What happened to my mother tongue?

Stuart is trying to learn German in preparation for our move to Germany, but the more I walk around this country and read its magazines and newspapers, the more I despair of still having a language in the long term. English slogans and terminology has become de rigeur for adverts and journalism. I read about "wirelessen" and "cloud computing" and every town needs an English slogan. The magazine above actually has content written entirely in German, not that you would be able to tell from the cover. 

This use of another language doesn't always end well, of course, and apostrophe crime is rife, as is the use of words strung together with little concern for content or indeed meaning:

I really have no idea what this means and how it relates to fashion. Can you take a guess?

What I love about Germany part 4

So I am returning from a weekend in England on a flight that is arriving late into Düsseldorf at 10.30pm. It's a good hour on the train till I get to my bed at the best of times and now it's late at night. I am prepared to spend 80€ on a taxi. As it turns out there is a regional train with one change to Recklinghausen AND a bus that will get me to within 5 minutes walk from home. All for 10€! Pretty cool. And that's not even to talk about the fact that you can buy an all areas ticket for the month for about 80€ - which even let's you take friends along for free on the weekends. Or the cool Fahrplan (Link opens iTunes) iPhone app that can tell you where the nearest bus stop is and what time the next bus is due. I have always been convinced of the value of public transport. It is an efficient way to move people, it keeps down pollution and gives me time to read and think.

06 April 2009

What I love about Germany part 3

Fairs are great. They happen at every -generally catholic - holiday, Easter, carnival, All Saints, specially around spring and autumn times, as if to bracket the outdoor and indoor parts of the year. There are rides, of course, big swirly scary gravity-defying ones that make me green round the edges just looking at them, neon lit with speeds too fast for the human organism; old-fashioned slower ones that are more my thing: the big wheel, bumper cars, Kettenkarussell (the one that looks like a spinning top with seats on chains hanging from the sides).

And candy floss, candy apples (I prefer their German name Paradiesapfel: apple of paradise), chocolate waffles, ice cream, licorice and if I'm really lucky, Turkish Honey.

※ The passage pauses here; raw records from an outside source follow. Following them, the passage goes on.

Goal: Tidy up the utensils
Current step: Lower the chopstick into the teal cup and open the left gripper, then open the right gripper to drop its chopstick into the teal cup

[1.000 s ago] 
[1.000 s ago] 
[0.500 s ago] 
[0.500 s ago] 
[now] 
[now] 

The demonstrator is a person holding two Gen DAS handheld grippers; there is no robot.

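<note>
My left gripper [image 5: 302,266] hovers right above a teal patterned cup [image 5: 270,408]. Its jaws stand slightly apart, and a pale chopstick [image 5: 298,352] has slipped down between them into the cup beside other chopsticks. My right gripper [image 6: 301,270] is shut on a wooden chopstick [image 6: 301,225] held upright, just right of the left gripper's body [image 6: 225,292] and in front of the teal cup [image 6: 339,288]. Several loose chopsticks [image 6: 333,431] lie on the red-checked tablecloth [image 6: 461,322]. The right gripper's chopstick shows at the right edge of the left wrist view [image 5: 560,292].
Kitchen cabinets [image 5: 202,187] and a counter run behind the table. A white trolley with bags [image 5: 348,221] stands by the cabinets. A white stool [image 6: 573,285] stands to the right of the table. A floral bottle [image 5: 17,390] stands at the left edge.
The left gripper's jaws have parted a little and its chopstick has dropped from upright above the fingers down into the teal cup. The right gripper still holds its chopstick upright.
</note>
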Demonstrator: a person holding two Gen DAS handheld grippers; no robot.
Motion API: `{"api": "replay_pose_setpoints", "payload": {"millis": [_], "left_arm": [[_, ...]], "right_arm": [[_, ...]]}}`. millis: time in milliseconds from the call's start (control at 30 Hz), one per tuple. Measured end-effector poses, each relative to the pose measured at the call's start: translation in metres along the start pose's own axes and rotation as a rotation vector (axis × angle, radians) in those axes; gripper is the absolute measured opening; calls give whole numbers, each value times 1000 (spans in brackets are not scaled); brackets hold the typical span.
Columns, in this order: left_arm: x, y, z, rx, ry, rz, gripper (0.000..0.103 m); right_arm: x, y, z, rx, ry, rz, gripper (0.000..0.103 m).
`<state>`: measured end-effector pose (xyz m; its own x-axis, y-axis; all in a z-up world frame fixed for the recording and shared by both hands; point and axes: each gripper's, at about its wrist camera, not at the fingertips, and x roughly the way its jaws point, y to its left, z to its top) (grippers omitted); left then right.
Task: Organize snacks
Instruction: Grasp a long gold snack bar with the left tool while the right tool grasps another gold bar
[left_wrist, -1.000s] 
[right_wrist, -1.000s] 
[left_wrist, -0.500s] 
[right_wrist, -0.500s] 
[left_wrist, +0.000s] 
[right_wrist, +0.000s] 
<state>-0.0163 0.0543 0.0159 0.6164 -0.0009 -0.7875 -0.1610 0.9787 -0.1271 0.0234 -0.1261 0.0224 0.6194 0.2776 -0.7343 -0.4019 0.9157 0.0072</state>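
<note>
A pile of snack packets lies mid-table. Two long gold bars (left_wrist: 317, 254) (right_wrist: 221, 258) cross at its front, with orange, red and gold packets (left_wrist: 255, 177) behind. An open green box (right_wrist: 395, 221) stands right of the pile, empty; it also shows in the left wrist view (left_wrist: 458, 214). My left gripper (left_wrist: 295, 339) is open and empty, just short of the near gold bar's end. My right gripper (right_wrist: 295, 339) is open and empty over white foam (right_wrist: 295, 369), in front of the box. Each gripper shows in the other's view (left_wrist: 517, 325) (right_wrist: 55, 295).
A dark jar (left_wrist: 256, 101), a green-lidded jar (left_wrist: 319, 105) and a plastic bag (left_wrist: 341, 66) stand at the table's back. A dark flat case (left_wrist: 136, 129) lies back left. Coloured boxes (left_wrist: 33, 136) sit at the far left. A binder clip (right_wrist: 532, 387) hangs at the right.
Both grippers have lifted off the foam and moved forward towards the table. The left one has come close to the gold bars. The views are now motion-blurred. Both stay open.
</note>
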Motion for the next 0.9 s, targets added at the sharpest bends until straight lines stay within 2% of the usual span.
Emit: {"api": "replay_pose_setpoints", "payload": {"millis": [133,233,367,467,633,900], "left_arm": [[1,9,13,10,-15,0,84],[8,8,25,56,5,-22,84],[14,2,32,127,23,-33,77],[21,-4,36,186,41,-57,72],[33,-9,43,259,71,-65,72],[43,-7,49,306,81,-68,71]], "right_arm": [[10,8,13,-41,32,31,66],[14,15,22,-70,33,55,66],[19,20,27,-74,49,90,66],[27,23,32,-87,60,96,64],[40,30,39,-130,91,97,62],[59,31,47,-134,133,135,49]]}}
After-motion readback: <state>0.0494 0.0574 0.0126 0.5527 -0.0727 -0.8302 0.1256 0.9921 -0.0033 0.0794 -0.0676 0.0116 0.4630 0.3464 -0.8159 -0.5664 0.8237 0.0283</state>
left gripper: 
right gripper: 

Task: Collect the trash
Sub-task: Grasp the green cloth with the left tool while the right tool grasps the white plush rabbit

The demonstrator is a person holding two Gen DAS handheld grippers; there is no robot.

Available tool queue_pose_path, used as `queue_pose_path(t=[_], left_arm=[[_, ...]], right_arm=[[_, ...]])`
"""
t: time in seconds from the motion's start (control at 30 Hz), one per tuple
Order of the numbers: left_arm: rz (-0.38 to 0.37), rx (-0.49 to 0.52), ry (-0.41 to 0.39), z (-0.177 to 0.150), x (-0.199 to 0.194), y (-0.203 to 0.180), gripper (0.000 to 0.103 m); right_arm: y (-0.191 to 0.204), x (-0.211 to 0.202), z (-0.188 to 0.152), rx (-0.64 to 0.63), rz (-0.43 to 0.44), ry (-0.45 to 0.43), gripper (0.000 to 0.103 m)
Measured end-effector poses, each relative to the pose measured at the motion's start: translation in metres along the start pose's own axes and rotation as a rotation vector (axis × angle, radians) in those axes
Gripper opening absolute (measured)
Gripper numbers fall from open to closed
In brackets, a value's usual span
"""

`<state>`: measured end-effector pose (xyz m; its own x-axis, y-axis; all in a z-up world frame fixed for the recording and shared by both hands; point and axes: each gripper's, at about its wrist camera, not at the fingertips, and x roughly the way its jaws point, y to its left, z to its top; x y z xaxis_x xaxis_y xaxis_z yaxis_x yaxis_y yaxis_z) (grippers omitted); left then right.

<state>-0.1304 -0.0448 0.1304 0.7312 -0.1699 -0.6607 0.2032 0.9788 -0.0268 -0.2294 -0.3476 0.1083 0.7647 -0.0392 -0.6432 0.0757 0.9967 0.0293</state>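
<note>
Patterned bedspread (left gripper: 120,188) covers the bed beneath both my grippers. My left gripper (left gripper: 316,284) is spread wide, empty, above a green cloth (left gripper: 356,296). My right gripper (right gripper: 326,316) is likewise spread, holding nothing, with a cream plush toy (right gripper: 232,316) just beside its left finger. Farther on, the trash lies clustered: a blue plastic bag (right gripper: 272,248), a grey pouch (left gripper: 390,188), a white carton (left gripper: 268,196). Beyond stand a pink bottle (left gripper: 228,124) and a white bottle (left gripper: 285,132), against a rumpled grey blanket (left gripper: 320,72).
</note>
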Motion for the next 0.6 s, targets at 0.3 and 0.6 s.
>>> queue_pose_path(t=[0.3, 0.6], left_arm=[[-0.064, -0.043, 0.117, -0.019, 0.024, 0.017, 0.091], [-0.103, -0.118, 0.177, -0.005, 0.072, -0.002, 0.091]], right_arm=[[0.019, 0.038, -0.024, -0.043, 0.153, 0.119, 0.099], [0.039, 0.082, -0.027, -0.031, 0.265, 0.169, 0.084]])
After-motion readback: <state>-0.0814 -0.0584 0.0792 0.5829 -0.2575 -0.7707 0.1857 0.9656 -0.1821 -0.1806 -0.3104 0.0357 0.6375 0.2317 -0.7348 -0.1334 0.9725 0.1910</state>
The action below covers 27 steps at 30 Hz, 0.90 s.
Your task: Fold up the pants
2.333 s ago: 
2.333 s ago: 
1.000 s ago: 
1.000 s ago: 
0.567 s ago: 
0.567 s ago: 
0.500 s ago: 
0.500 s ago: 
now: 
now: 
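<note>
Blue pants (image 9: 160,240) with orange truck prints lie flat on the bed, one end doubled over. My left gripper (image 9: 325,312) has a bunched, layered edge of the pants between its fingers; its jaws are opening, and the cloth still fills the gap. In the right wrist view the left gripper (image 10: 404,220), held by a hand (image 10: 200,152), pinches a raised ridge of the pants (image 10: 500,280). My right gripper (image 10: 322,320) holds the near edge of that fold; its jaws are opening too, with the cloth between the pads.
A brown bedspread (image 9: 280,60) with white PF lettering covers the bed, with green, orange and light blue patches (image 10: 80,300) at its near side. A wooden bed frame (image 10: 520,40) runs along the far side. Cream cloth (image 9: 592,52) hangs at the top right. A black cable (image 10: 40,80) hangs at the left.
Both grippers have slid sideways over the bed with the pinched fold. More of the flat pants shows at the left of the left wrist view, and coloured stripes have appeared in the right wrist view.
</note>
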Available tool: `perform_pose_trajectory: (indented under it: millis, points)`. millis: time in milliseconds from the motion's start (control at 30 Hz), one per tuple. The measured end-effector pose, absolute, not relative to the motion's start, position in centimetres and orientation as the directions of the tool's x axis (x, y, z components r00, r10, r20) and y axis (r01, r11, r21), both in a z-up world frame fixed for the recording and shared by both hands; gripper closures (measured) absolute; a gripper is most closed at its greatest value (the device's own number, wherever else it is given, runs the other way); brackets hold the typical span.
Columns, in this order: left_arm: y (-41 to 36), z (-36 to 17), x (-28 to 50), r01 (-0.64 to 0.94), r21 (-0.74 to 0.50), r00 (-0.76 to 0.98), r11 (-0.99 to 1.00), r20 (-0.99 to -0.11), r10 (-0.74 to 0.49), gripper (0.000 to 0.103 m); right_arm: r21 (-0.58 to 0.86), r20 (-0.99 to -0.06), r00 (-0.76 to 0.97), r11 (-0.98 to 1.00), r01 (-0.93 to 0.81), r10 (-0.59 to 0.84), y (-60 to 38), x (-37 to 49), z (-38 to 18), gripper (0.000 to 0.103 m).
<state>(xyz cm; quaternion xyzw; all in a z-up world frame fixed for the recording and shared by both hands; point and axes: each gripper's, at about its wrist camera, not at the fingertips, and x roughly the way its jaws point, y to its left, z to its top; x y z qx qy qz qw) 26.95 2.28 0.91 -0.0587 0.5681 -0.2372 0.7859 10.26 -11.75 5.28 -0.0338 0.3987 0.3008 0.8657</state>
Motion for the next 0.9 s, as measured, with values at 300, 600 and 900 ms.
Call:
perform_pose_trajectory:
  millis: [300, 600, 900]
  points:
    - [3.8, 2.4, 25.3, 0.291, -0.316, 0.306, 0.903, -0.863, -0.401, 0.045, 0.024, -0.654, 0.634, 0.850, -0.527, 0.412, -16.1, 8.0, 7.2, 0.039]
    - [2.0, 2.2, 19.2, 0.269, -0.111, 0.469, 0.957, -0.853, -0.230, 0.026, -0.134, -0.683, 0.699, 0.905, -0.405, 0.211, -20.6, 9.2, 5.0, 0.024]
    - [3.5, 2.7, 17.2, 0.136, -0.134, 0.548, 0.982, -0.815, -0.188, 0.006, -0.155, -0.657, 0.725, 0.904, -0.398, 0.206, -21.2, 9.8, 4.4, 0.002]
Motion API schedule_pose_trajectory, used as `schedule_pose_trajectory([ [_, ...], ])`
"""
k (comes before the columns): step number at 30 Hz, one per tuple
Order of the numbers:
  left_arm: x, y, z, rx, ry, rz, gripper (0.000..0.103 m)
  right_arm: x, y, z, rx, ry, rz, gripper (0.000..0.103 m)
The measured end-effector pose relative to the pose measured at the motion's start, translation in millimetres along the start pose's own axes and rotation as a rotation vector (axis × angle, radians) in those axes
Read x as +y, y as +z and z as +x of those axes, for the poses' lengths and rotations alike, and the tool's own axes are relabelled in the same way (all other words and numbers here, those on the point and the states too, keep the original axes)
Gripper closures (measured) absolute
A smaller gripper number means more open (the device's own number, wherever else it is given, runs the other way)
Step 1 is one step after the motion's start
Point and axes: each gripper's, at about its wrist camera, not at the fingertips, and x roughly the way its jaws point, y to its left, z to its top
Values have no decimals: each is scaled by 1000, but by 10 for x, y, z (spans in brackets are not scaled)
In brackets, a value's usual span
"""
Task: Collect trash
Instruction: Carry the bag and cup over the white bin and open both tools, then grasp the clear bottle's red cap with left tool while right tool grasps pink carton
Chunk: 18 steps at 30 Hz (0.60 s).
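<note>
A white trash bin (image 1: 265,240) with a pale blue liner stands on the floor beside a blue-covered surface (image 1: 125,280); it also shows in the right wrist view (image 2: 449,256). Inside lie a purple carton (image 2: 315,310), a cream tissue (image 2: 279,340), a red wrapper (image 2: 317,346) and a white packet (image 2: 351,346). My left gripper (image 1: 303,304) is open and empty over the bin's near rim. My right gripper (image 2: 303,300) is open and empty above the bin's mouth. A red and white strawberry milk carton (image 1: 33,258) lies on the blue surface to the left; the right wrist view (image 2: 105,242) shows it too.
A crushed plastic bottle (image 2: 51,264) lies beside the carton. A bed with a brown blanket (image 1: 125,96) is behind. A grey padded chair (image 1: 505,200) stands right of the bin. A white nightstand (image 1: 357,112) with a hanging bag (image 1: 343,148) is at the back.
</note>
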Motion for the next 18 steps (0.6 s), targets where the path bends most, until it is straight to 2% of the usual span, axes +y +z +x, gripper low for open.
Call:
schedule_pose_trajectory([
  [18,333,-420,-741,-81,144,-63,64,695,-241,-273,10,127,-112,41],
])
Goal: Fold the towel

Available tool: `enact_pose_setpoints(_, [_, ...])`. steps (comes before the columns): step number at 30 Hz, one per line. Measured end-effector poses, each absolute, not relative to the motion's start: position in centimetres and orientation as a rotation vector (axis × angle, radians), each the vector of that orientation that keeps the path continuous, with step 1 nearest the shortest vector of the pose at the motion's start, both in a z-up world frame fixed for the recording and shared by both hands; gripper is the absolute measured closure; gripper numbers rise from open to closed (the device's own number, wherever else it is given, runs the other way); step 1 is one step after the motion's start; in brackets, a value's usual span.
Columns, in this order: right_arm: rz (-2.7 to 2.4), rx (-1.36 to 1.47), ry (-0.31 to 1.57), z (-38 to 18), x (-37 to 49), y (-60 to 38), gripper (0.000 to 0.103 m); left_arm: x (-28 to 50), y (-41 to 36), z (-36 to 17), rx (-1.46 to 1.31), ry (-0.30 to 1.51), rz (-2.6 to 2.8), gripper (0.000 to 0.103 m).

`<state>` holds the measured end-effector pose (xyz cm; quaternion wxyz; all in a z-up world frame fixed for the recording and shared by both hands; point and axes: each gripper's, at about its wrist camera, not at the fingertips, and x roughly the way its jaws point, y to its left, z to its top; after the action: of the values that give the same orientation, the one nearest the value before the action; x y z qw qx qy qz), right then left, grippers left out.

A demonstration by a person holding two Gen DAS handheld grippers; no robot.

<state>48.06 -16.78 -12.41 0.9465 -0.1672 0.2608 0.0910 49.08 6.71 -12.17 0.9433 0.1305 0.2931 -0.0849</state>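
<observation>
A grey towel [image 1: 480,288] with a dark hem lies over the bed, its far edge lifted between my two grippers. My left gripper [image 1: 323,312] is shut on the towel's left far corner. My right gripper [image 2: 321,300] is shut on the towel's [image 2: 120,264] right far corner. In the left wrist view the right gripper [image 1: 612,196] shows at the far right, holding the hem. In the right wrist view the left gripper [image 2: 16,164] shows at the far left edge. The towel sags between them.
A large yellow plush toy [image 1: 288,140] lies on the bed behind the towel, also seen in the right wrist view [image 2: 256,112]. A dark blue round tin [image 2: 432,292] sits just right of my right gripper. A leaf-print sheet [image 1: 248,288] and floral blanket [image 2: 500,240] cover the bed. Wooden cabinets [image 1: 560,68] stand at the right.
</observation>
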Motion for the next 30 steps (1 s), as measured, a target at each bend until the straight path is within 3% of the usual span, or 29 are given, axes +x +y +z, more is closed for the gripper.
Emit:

As a bonus this time we had a firework display. Brill!

05 April 2009

Going back in time and place

To Nottingham for a weekend and nothing much has changed in the last 5 years... Or so it seems. On closer inspection it turns out that some friends have a new puppy, some are pregnant, some are engaged or even married, some have acquired a new kitchen or published a book. My old home and friends are not so unchanged, after all.

01 April 2009

What I love about Germany. Part 1

Mineral water in crates. You return them to a machine that counts how many bottles you have and gives you your deposit back. All sorts of recycling including batteries. There are collection boxes in the shops next to the rack of new batteries. Brilliant. Train stations and airports have bins where you can separate paper, plastic and cans.